What kind of generator are you using that only uses $7.00 a day in gas?


----------



## artificer (Feb 26, 2007)

hunter301 said:


> What kind of generator are you using that only uses $7.00 a day in gas?


It sounds like they use the generator to charge batteries. If so, then almost any generator of a smaller size will use this little gas to provide the 8kwatt hours they mention.

As an example, take about the most fuel efficient generator out there: the Honda EU2000I. 4 hour runtime at half load. So every gallon of gas gets 4 hours of 750 watts, or 3kwatt hours/tank. At $2/gal, thats 3.5tanks x 4 hours/tank (1gal) or 14 hours of run time. That gives 10.5kwatt hours of charging, and power all day long.

Worst case would be a B&S powered screamer. 
4 gallon tank for 9 hours at half load of 1500 watts. The 3.5 gallons give 7 7/8 hours runtime of 1500 watts or 11.8kwatt hours. I'm a little skeptical of the published numbers on this generator, since it looks better than the Honda, but might be due to not idling the generator. I trust the Honda's numbers, since I've seen the generator in action.

Really worst case scenario would be this 2cycle generator. 1 gallon tank, 4.5hours/tank at half load (500watts), so $7 fuel gets you 7.8kwatt hours.

If you want some really good numbers, take a look  at this Onan diesel. 3200 watts, and .3gal/hr at half load. Even using the same fuel price as gas, the $7/day gets 11.6 hours of run time or 18.6kwatt hours. Not too bad, except for the purchase price. Add in the tax break for off-road diesel, or using WVO, WMO...

If you're using a lot more gas per day, I'd say either your generator is oversized, you're letting it run 24 hours a day, or you're just using a lot of power. From the first to last mentioned generators, the $/kwatt hour is $.67, $.60 (don't trust this one), $.90, and $.38.

Michael


----------



## adamtheha (Mar 14, 2007)

Michael, you're exactly correct. We use the generator to charge batteries, and coast on that through the day. I would LOVE an ONAN diesel, since I know where to get the WVO in quantity, but price is a factor right now.

I did not build the turbine, I bought it from Ebay. It cost about $1200, and it seems to work decently enough for now.
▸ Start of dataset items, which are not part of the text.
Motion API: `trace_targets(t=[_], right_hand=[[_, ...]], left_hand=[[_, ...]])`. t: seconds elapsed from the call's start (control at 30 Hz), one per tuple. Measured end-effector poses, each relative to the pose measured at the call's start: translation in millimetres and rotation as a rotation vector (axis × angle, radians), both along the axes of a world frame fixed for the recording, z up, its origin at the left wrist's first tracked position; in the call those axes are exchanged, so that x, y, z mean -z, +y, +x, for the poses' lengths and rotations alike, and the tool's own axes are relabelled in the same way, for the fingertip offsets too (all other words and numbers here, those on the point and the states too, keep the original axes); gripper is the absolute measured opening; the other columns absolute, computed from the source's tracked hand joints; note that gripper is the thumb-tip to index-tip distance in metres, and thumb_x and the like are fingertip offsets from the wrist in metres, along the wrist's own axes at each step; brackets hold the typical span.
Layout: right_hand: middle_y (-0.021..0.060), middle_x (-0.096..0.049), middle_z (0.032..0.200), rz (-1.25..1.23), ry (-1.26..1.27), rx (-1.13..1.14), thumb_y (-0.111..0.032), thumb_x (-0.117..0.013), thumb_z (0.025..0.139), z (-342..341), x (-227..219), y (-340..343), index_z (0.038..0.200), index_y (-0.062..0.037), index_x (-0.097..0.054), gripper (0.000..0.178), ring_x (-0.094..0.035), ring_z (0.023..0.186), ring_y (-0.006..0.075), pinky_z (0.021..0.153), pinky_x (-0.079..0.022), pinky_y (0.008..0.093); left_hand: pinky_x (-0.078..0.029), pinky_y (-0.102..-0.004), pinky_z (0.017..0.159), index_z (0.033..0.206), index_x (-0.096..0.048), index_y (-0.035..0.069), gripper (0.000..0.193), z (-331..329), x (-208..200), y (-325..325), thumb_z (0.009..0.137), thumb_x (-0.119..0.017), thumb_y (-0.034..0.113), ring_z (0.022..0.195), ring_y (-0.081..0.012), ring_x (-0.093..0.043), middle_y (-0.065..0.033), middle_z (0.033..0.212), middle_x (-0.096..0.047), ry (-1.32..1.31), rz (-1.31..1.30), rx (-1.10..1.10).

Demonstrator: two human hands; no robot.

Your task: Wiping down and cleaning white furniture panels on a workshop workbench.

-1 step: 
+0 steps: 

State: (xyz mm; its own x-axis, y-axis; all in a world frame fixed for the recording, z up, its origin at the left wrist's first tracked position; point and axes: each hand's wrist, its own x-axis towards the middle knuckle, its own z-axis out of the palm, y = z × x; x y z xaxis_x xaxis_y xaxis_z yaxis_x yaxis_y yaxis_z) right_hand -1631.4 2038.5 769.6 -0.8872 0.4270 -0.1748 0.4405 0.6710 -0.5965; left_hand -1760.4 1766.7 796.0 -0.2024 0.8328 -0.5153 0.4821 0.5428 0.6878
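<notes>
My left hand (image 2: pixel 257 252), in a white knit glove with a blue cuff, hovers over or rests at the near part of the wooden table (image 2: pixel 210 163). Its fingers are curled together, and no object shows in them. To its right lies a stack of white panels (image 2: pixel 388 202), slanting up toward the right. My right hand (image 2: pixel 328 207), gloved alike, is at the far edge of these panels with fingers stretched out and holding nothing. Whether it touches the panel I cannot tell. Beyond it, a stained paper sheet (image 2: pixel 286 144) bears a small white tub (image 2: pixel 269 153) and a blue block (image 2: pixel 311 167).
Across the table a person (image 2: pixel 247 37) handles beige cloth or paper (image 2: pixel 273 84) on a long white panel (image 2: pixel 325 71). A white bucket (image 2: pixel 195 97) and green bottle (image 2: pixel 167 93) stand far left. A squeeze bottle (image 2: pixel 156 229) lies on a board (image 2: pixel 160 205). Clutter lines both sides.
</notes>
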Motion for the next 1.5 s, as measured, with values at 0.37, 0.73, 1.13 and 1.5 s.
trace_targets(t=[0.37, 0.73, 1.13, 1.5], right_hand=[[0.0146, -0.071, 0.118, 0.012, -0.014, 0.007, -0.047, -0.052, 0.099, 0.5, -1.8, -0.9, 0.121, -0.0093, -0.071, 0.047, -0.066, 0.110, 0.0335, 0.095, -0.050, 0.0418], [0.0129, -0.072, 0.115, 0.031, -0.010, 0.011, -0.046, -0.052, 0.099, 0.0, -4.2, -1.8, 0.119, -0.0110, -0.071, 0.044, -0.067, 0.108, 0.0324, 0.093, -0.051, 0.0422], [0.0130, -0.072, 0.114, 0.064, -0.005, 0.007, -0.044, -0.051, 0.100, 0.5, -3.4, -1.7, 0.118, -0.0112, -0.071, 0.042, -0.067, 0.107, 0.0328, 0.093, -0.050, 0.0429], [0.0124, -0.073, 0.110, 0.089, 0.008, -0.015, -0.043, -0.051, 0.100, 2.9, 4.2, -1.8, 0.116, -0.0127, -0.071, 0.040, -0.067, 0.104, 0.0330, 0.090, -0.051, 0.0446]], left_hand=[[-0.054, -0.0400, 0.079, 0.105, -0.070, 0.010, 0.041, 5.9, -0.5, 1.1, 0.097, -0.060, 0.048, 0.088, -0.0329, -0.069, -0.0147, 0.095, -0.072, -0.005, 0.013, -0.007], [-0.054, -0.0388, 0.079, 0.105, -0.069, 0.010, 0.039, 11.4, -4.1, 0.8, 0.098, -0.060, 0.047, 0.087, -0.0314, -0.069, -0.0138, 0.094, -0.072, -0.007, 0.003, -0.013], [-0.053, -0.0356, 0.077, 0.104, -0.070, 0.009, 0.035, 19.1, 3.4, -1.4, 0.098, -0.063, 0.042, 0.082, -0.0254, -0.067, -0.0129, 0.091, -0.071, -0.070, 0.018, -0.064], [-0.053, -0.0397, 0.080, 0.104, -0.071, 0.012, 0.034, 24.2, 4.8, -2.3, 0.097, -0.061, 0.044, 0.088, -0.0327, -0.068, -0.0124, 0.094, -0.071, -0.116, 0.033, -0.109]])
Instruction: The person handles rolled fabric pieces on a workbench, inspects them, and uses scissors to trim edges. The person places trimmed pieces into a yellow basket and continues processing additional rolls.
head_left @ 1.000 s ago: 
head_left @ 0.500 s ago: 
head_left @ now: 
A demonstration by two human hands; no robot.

I should also mention that $7/day is Cdn dollars, and gas is much more expensive per gallon here, thanks to higher taxes.


----------



## Helena (May 10, 2002)

I'm soo jealous...:banana02:...I just received info from a local company that would sell a kit or put one up for us for the cost of around $12,000 not installed. It's a lot of money for sure but over the last 30 years since we have been on our homestead the prices have come down considerably !! I don't think in my life time I would see the cost savings for myself. Of course, it would save the planet and that would be a plus for our next few generations. I think it's wonderful..your pictures are great..keep us updated !!


----------



## WisJim (Jan 14, 2004)

The quality built machines that I am familiar with would start in the $30,000 and up range, depending on the exact model and the height of the tower. You need to be 30 feet or more above anything within 500 feet to above turbulence and into stronger winds.


----------



## adamtheha (Mar 14, 2007)

We've now had the turbine running for two weeks, and I estimate that it's saved me $50 in generator gas already. Of course, we've had some heavy winds out here, probably won't be like that in the summer. I want to add another turbine, and 1kw of solar.

Does anyone have any experience with maintaining these less expensive turbines? Bearings, lubrication and whatnot? I plan to keep this sucker running as long as it would last.


----------



## artificer (Feb 26, 2007)

WisJim said:


> The quality built machines that I am familiar with would start in the $30,000 and up range, depending on the exact model and the height of the tower. You need to be 30 feet or more above anything within 500 feet to above turbulence and into stronger winds.


What brand, and how many watts do those systems put out?

Michael


----------